+++ Provided material +++

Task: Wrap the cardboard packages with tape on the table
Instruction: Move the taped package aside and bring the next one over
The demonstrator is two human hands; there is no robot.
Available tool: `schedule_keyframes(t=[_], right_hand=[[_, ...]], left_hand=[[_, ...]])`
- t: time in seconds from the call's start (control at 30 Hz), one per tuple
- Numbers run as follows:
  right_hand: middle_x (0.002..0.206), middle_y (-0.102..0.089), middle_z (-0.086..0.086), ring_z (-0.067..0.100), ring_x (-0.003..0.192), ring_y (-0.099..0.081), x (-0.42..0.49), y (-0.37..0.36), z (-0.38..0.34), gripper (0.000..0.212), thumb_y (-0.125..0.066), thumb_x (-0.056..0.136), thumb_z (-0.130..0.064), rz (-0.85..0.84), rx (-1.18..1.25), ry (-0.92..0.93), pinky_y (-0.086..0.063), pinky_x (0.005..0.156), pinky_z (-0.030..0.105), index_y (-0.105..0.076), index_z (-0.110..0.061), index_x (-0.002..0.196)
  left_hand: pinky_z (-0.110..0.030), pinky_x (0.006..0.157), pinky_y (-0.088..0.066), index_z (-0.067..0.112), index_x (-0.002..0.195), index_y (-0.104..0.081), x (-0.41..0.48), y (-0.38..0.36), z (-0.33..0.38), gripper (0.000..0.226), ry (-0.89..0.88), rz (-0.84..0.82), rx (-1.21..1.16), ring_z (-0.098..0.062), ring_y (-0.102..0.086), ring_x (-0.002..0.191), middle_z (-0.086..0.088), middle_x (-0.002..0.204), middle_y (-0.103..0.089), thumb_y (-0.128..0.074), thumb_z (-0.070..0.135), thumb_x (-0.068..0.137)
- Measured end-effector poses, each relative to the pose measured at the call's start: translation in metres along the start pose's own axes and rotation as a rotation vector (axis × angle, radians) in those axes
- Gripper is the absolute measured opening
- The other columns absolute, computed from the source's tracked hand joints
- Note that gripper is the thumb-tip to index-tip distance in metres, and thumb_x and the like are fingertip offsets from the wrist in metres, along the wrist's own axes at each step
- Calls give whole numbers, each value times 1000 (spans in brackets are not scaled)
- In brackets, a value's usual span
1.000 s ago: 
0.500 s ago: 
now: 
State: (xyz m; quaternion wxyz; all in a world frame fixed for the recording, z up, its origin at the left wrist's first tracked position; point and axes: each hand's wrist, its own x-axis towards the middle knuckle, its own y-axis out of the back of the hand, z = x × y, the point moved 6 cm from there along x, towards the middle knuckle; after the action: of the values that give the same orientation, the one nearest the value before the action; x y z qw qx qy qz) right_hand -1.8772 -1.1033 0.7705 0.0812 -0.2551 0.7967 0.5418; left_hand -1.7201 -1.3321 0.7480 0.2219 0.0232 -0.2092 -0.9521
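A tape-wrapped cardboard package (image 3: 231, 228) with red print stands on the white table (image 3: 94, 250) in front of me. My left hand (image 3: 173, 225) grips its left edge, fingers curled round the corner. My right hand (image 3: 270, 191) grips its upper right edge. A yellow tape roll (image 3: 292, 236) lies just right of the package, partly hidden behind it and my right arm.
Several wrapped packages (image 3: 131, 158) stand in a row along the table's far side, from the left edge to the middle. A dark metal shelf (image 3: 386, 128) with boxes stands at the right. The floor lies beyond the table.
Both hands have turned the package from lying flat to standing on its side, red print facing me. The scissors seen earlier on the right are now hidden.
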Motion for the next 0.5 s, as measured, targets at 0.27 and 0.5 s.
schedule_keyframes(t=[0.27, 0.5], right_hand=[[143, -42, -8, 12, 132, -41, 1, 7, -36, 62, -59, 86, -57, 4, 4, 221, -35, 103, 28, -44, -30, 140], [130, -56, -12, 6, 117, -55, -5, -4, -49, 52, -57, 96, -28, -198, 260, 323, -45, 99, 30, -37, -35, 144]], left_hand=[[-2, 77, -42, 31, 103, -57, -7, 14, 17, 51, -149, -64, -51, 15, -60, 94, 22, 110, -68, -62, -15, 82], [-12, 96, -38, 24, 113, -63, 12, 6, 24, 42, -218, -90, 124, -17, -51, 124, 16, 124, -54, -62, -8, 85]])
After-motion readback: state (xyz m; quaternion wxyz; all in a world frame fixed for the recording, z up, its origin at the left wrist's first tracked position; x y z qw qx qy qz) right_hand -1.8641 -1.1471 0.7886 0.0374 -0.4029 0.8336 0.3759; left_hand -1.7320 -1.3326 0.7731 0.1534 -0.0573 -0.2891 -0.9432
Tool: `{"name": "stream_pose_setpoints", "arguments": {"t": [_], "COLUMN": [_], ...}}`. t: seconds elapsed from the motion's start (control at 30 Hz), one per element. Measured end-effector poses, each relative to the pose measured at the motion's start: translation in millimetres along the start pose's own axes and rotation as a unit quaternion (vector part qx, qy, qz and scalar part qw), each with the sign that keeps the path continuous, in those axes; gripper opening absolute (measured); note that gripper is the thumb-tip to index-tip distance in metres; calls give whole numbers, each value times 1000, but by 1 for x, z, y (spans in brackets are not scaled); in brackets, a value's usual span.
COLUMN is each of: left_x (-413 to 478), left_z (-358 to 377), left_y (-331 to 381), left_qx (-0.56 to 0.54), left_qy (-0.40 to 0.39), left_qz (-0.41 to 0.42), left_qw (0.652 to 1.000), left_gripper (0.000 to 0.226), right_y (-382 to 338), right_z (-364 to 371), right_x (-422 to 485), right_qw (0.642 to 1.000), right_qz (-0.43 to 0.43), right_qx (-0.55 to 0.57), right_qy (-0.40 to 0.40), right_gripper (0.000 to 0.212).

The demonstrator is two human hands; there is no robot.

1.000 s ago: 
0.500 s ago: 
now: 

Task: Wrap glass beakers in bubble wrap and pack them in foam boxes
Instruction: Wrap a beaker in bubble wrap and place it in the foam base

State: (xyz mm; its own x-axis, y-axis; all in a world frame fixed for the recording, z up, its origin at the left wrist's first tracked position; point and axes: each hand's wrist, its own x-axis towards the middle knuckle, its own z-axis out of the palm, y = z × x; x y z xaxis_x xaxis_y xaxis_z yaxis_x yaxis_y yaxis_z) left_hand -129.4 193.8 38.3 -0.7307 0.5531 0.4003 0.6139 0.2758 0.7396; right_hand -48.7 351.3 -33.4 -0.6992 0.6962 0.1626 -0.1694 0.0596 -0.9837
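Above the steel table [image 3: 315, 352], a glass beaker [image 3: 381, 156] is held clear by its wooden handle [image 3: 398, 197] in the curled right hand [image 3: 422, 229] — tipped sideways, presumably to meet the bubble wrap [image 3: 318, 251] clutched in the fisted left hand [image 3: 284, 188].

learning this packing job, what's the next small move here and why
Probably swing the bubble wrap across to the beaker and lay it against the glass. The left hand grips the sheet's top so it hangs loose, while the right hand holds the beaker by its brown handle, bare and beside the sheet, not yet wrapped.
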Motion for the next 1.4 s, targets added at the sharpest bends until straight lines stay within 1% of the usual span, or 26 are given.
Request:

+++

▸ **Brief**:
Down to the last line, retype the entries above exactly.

▸ **Written solution**:
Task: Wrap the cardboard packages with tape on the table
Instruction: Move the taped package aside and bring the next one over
The demonstrator is two human hands; there is no robot.
Available tool: `schedule_keyframes(t=[_], right_hand=[[_, ...]], left_hand=[[_, ...]])`
- t: time in seconds from the call's start (control at 30 Hz), one per tuple
- Numbers run as follows:
  right_hand: middle_x (0.002..0.206), middle_y (-0.102..0.089), middle_z (-0.086..0.086), ring_z (-0.067..0.100), ring_x (-0.003..0.192), ring_y (-0.099..0.081), x (-0.42..0.49), y (-0.37..0.36), z (-0.38..0.34), gripper (0.000..0.212), thumb_y (-0.125..0.066), thumb_x (-0.056..0.136), thumb_z (-0.130..0.064), rz (-0.85..0.84), rx (-1.18..1.25), ry (-0.92..0.93), pinky_y (-0.086..0.063), pinky_x (0.005..0.156), pinky_z (-0.030..0.105), index_y (-0.105..0.076), index_z (-0.110..0.061), index_x (-0.002..0.196)
  left_hand: pinky_z (-0.110..0.030), pinky_x (0.006..0.157), pinky_y (-0.088..0.066), index_z (-0.067..0.112), index_x (-0.002..0.195), index_y (-0.104..0.081), x (-0.41..0.48), y (-0.38..0.36), z (-0.33..0.38), gripper (0.000..0.226), ry (-0.89..0.88), rz (-0.84..0.82), rx (-1.21..1.16), ring_z (-0.098..0.062), ring_y (-0.102..0.086), ring_x (-0.002..0.191), middle_z (-0.086..0.088), middle_x (-0.002..0.204), middle_y (-0.103..0.089), thumb_y (-0.128..0.074), thumb_z (-0.070..0.135), thumb_x (-0.068..0.137)
- Measured end-effector poses, each relative to the pose measured at the call's start: translation in metres along the start pose's own axes and rotation as a rotation vector (axis × angle, radians) in those axes
- Gripper is the absolute measured opening
- The other columns absolute, computed from the source's tracked hand joints
- Note that gripper is the thumb-tip to index-tip distance in metres, and thumb_x and the like are fingertip offsets from the wrist in metres, along the wrist's own axes at each step
- Calls give whole numbers, each value times 1000 (spans in brackets are not scaled)
- In brackets, a value's usual span
1.000 s ago: 
0.500 s ago: 
now: 
State: (xyz m; quaternion wxyz; all in a world frame fixed for the recording, z up, its origin at the left wrist's first tracked position; point and axes: each hand's wrist, its own x-axis towards the middle knuckle, its own y-axis out of the back of the hand, z = x × y, the point moved 6 cm from there along x, towards the middle knuckle; after the action: of the values that give the same orientation, the one nearest the value before the action; x y z qw qx qy qz) right_hand -1.8772 -1.1033 0.7705 0.0812 -0.2551 0.7967 0.5418; left_hand -1.7201 -1.3321 0.7480 0.2219 0.0232 -0.2092 -0.9521
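A tape-wrapped cardboard package (image 3: 231, 228) with red print stands on the white table (image 3: 94, 250) in front of me. My left hand (image 3: 173, 225) grips its left edge, fingers curled round the corner. My right hand (image 3: 270, 191) grips its upper right edge. A yellow tape roll (image 3: 292, 236) lies just right of the package, partly hidden behind it and my right arm.
Several wrapped packages (image 3: 131, 158) stand in a row along the table's far side, from the left edge to the middle. A dark metal shelf (image 3: 386, 128) with boxes stands at the right. The floor lies beyond the table.
Both hands have turned the package from lying flat to standing on its side, red print facing me. The scissors seen earlier on the right are now hidden.
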Motion for the next 0.5 s, as measured, targets at 0.27 and 0.5 s.
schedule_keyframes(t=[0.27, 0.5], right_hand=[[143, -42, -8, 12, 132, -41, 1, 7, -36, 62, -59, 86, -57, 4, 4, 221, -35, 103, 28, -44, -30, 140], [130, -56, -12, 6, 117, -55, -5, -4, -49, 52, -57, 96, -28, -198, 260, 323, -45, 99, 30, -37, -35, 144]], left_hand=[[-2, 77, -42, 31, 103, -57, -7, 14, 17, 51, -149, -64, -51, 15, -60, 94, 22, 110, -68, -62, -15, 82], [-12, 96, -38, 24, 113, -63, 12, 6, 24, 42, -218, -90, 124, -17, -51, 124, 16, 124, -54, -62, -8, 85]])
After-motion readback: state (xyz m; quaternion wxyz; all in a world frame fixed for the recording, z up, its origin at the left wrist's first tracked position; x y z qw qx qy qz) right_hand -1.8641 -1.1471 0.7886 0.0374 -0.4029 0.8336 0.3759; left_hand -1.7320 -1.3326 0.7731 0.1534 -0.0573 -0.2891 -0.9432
Tool: `{"name": "stream_pose_setpoints", "arguments": {"t": [_], "COLUMN": [_], ...}}`. t: seconds elapsed from the motion's start (control at 30 Hz), one per element. Measured end-effector poses, each relative to the pose measured at the motion's start: translation in millimetres along the start pose's own axes and rotation as a unit quaternion (vector part qx, qy, qz and scalar part qw), each with the sign that keeps the path continuous, in those axes; gripper opening absolute (measured); note that gripper is the thumb-tip to index-tip distance in metres; calls give whole numbers, each value times 1000, but by 1 for x, z, y (spans in brackets are not scaled); in brackets, a value's usual span.
COLUMN is each of: left_x (-413 to 478), left_z (-358 to 377), left_y (-331 to 381), left_qx (-0.56 to 0.54), left_qy (-0.40 to 0.39), left_qz (-0.41 to 0.42), left_qw (0.652 to 1.000), left_gripper (0.000 to 0.226), right_y (-382 to 338), right_z (-364 to 371), right_x (-422 to 485), right_qw (0.642 to 1.000), right_qz (-0.43 to 0.43), right_qx (-0.55 to 0.57), right_qy (-0.40 to 0.40), right_gripper (0.000 to 0.212).

The demonstrator is two human hands; there is no robot.

1.000 s ago: 
0.500 s ago: 
now: 

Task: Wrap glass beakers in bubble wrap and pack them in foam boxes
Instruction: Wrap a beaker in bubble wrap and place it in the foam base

State: (xyz mm; its own x-axis, y-axis; all in a world frame fixed for the recording, z up, its origin at the left wrist's first tracked position; point and axes: each hand's wrist, its own x-axis towards the middle knuckle, its own z-axis out of the palm, y = z × x; x y z xaxis_x xaxis_y xaxis_z yaxis_x yaxis_y yaxis_z) left_hand -129.4 193.8 38.3 -0.7307 0.5531 0.4003 0.6139 0.2758 0.7396; right_hand -48.7 351.3 -33.4 -0.6992 0.6962 0.1626 -0.1694 0.0596 -0.9837
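Above the steel table [image 3: 315, 352], a glass beaker [image 3: 381, 156] is held clear by its wooden handle [image 3: 398, 197] in the curled right hand [image 3: 422, 229] — tipped sideways, presumably to meet the bubble wrap [image 3: 318, 251] clutched in the fisted left hand [image 3: 284, 188].

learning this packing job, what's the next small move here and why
Probably swing the bubble wrap across to the beaker and lay it against the glass. The left hand grips the sheet's top so it hangs loose, while the right hand holds the beaker by its brown handle, bare and beside the sheet, not yet wrapped.
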Motion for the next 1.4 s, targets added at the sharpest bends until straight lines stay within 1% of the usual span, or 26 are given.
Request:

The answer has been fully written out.